I have some large legacy files in the repository, ~200M, and I really don't want them there... And I don't want to reset the repository to 0 :(
SOLUTION: This is the shortest way to get rid of the files:
- check .git/packed-refs - my problem was that I had there a
refs/remotes/origin/master
line for a remote repository, delete it, otherwise git won't remove those files - (optional)
git verify-pack -v .git/objects/pack/#{pack-name}.idx | sort -k 3 -n | tail -5
- to check for the largest files - (optional)

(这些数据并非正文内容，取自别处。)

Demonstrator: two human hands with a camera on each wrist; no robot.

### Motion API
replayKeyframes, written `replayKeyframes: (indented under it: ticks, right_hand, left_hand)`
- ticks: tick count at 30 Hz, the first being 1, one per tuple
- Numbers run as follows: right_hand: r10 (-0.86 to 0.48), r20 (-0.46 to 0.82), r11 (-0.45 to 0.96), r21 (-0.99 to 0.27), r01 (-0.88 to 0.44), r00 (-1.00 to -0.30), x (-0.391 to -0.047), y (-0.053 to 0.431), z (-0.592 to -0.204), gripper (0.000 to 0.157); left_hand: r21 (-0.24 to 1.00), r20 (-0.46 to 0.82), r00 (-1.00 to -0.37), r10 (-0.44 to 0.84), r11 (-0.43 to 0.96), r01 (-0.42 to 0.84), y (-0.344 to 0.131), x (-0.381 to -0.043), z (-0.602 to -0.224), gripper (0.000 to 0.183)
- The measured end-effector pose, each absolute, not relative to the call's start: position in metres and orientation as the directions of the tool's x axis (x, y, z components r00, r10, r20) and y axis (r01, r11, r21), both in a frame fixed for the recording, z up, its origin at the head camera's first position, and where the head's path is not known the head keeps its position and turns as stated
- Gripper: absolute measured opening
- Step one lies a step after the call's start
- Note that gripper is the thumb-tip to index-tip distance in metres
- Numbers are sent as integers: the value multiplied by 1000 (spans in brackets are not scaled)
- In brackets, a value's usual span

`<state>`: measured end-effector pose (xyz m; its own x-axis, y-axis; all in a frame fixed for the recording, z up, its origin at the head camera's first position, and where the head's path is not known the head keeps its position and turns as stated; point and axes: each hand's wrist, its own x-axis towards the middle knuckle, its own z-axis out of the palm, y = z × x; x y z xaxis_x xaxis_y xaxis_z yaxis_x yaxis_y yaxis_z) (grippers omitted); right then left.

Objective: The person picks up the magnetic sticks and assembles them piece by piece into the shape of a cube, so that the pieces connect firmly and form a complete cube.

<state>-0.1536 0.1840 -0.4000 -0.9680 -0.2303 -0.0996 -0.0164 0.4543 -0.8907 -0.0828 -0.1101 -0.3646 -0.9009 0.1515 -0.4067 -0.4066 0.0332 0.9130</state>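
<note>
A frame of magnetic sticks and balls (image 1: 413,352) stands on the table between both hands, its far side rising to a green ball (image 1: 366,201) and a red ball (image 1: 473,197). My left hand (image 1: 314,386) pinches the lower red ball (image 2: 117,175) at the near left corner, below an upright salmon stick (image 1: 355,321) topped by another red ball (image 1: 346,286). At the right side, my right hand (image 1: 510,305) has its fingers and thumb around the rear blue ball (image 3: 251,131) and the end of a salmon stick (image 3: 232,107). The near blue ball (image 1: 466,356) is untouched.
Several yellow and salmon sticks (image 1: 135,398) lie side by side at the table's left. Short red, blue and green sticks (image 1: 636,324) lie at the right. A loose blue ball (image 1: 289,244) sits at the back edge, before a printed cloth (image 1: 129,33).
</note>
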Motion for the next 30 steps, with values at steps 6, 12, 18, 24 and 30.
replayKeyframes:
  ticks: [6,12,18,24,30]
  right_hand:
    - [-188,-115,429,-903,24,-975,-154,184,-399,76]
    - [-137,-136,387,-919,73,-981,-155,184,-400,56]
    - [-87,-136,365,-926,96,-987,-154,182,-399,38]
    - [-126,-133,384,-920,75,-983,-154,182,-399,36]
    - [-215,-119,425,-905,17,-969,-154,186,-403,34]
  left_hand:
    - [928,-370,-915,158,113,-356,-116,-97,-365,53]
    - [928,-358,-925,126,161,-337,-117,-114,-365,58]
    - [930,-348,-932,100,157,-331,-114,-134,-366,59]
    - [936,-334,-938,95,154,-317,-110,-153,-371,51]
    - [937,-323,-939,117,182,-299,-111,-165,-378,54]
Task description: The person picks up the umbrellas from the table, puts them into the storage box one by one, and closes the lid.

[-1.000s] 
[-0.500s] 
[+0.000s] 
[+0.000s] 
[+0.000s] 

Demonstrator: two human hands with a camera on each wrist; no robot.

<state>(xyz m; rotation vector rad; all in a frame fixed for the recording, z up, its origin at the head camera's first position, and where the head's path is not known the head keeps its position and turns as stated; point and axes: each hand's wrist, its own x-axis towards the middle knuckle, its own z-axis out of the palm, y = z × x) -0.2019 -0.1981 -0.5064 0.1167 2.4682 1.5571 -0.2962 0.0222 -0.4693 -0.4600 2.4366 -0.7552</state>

git rev-list --objects --all | grep a0d770a97ff0fac0be1d777b32cc67fe69eb9a98
- to check what are those files git filter-branch --index-filter 'git rm --cached --ignore-unmatch file_names'
- to remove a file from all revisionsrm -rf .git/refs/original/
- to remove git's backupgit reflog expire --all --expire='0 days'
- to expire all the loose objectsgit fsck --full --unreachable
- to check if there are any loose objectsgit repack -A -d
- repackinggit prune
- to finally remove those objects
I can't say for sure without access to your repository data, but I believe there are probably one or more packed refs still referencing old commits from before you ran git filter-branch
. This would explain why git fsck --full --unreachable
doesn't call the large blob an unreachable object, even though you've expired your reflog and removed the original (unpacked) refs.
Here's what I'd do (after git filter-branch
and git gc
have been done):
1) Make sure original refs are gone:
rm -rf .git/refs/original
2) Expire all reflog entries:
git reflog expire --all --expire='0 days'
3) Check for old packed refs
This could potentially be tricky, depending on how many packed refs you have. I don't know of any Git commands that automate this, so I think you'll have to do this manually. Make a backup of .git/packed-refs
. Now edit .git/packed-refs
. Check for old refs (in particular, see if it packed any of the refs from .git/refs/original
). If you find any old ones that don't need to be there, delete them (remove the line for that ref).
After you finish cleaning up the packed-refs
file, see if git fsck
notices the unreachable objects:
git fsck --full --unreachable
If that worked, and git fsck
now reports your large blob as unreachable, you can move on to the next step.
4) Repack your packed archive(s)
git repack -A -d
This will ensure that the unreachable objects get unpacked and stay unpacked.
5) Prune loose (unreachable) objects
git prune
And that should do it. Git really should have a better way to manage packed refs. Maybe there is a better way that I don't know about. In the absence of a better way, manual editing of the packed-refs
file might be the only way to go.
这篇关于从git存储库中删除文件(历史记录)的文章就介绍到这了,希望我们推荐的答案对大家有所帮助,也希望大家多多支持IT屋!